Could it happen again? Never rule anything out. On Wall Street, as with everything else, history has a way of repeating itself.
--Chris Nichols
The credit crisis that swept through the banking world in 2008 may have started on American shores, but it quickly found its way to all corners of the globe, sending tremors through economies that thought themselves impervious to shock.
We know the U.S. wasn't. Neither was Europe. In truth, they hadn't been shockproof for some time, if ever, but we continued showing an impressive ability to convince ourselves otherwise in the absence of a crisis to correct us.
In 2010, the need to deal with flagging economies took on new urgency. What multiple governments have learned in the past two years is that a crisis can arrive suddenly, and when it does, it can be extremely difficult to overcome. There were repeated attempts to prevent Europe's most advanced nations from suffering severe slowdowns, as those countries borrowed against the future and bet that time was an ally, but in 2010 the bill came due.
Overburdened pension plans, difficulties making timely debt payments, and struggles to keep supplying long-standing services to the people forced leaders and legislatures from the most developed, Western-style capitalist economies into serious re-evaluations of their spending habits.
Ultimately, the situation boiled down to one word: austerity.
A serious description for serious times. Spain, Greece, England, Germany, and France were among the nations imposing new measures to keep their budgets in check through austerity programs. Sometimes, though, those responses brought an entirely new set of problems.
In Greece in May, protesters took to the streets after the government said it would cut spending to address a debt crisis. And in France in October the masses marched after a proposal to raise the retirement age to 62 from 60.
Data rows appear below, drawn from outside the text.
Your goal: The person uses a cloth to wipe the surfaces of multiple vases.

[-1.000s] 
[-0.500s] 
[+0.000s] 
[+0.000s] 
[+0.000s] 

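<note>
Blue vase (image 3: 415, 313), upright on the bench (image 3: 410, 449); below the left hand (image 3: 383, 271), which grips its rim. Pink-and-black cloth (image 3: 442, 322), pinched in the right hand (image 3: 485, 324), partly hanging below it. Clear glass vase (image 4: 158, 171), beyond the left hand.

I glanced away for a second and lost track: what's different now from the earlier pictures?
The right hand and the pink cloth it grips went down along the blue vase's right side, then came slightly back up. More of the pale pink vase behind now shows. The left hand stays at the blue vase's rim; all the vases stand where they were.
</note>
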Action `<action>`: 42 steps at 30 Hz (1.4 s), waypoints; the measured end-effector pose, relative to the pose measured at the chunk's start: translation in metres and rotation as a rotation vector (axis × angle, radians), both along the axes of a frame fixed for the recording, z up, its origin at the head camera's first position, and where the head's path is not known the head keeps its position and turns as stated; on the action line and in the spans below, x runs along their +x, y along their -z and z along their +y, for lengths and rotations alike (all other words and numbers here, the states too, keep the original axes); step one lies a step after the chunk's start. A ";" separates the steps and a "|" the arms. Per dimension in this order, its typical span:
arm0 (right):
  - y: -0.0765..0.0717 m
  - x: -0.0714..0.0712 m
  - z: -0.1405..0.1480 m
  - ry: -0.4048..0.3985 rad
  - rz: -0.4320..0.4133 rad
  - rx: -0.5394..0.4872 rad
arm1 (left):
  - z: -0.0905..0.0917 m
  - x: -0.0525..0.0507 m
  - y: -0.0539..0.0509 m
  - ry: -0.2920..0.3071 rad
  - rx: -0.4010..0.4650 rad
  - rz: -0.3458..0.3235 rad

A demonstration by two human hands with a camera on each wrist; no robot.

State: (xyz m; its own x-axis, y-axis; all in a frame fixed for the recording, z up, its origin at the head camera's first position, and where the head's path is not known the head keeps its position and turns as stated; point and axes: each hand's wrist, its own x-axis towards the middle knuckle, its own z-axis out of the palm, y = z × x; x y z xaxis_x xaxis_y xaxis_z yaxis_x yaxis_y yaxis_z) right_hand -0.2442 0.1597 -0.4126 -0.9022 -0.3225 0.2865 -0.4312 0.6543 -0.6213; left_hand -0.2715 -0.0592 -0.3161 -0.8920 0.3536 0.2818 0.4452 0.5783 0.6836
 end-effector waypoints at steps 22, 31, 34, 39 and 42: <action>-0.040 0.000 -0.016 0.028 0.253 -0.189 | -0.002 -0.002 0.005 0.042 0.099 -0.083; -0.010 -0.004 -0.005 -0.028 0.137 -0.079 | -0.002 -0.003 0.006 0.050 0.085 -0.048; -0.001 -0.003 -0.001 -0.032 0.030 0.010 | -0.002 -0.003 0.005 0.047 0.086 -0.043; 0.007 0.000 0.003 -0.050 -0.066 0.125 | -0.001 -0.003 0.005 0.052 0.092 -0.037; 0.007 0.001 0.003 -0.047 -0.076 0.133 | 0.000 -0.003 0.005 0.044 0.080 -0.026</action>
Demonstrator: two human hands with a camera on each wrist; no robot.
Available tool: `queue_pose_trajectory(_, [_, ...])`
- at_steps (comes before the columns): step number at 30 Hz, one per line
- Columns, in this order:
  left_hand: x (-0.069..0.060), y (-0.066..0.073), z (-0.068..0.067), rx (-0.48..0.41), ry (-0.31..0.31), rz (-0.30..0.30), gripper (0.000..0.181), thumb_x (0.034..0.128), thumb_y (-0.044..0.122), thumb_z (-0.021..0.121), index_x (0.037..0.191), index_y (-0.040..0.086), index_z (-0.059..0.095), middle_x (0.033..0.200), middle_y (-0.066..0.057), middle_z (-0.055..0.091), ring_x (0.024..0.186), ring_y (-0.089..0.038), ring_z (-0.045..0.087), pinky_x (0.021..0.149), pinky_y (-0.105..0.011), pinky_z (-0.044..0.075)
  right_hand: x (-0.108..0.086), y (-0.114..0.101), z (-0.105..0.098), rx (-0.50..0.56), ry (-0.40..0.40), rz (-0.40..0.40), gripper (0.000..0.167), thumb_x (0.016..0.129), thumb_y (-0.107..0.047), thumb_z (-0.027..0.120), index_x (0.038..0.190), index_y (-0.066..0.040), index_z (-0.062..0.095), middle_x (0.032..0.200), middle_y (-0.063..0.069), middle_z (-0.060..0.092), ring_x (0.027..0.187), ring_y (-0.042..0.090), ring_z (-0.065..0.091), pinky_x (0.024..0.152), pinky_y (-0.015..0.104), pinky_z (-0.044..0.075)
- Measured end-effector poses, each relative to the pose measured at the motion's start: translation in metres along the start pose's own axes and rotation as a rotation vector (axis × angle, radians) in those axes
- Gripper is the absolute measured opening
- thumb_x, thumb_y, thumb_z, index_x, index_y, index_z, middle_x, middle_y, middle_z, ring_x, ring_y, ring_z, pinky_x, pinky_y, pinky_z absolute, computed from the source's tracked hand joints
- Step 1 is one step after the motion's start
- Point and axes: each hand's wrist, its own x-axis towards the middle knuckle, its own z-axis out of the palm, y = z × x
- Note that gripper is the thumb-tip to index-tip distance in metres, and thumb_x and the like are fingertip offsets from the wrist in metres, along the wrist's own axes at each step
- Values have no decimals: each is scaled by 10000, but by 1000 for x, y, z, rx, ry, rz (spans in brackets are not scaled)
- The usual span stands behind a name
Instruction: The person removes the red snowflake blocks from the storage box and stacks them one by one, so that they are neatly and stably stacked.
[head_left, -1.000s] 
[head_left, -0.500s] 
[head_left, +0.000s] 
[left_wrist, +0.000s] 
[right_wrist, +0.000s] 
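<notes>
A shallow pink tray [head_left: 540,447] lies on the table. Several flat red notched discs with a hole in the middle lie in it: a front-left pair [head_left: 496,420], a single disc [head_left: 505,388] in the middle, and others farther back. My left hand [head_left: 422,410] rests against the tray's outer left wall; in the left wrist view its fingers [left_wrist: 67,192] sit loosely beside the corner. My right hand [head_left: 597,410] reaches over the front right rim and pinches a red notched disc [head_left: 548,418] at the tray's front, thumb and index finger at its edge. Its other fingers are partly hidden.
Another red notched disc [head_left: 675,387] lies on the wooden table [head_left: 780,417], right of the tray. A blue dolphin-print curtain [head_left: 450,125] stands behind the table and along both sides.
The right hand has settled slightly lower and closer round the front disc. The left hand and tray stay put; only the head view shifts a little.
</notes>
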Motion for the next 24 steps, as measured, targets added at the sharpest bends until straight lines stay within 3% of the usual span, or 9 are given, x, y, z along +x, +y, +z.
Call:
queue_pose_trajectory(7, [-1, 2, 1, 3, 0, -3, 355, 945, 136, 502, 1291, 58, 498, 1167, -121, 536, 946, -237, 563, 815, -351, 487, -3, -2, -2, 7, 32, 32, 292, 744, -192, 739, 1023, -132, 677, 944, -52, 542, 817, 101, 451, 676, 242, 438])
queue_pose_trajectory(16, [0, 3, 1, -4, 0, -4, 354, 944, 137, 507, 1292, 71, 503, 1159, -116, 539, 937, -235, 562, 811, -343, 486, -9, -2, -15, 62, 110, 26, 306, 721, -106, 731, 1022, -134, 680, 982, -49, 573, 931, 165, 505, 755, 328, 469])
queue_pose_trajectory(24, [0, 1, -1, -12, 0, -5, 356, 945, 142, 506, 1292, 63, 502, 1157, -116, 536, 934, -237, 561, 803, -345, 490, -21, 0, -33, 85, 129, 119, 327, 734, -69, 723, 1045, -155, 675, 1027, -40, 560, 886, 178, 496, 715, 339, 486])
Seeing live televised footage of revolt on display is troubling, to say the least, as it inevitably leads to the question of whether modern, supposedly civilized societies could truly see their economies collapse and their governments crumble. However unlikely that outcome may be, what comes to mind when you see rioting, bonfires, and looting? Remember, we're not talking about the 18th century: This is the modern day.
If Europe didn't already have enough to worry about, in November Ireland made its own austerity proposal, after its financial system teetered on the edge of collapse and threatened to destabilize the European Union.
Fortunately, the U.S. hasn't gotten to the point of violent protests over proposed government cutbacks. But it has certainly seen its share of anger, though in contrast to Europe, not because of austerity but the lack of it. Hence the inroads made by the tea party in the midterm elections.
Axel Merk, president of Merk Mutual Funds, is on the side of those who believe that Europe's approach to rein in government expenditures is the proper one, while Washington is failing to take the needed steps.
"In the Euro zone there's a sense of urgency and problems are being addressed. We see austerity measures being implemented ... and market forces imposing discipline," he says. "In the U.S. we have quantitative easing; we bail everybody out, and we don't engage in any reform."
A new Congress might finally settle on a direction. But until then, the debate will rage on about what to do next: spend or pull back.
"We can't afford not to have a stimulus," says Columbia Professor and Nobel Prize winner Joseph Stiglitz. "You have to spend it well, [but] the right kind actually improves our national balance sheet."
Not so fast, says Peter Orszag, former White House budget director. "It's unlikely additional stimulus will reduce the deficit," he says. "It's not free."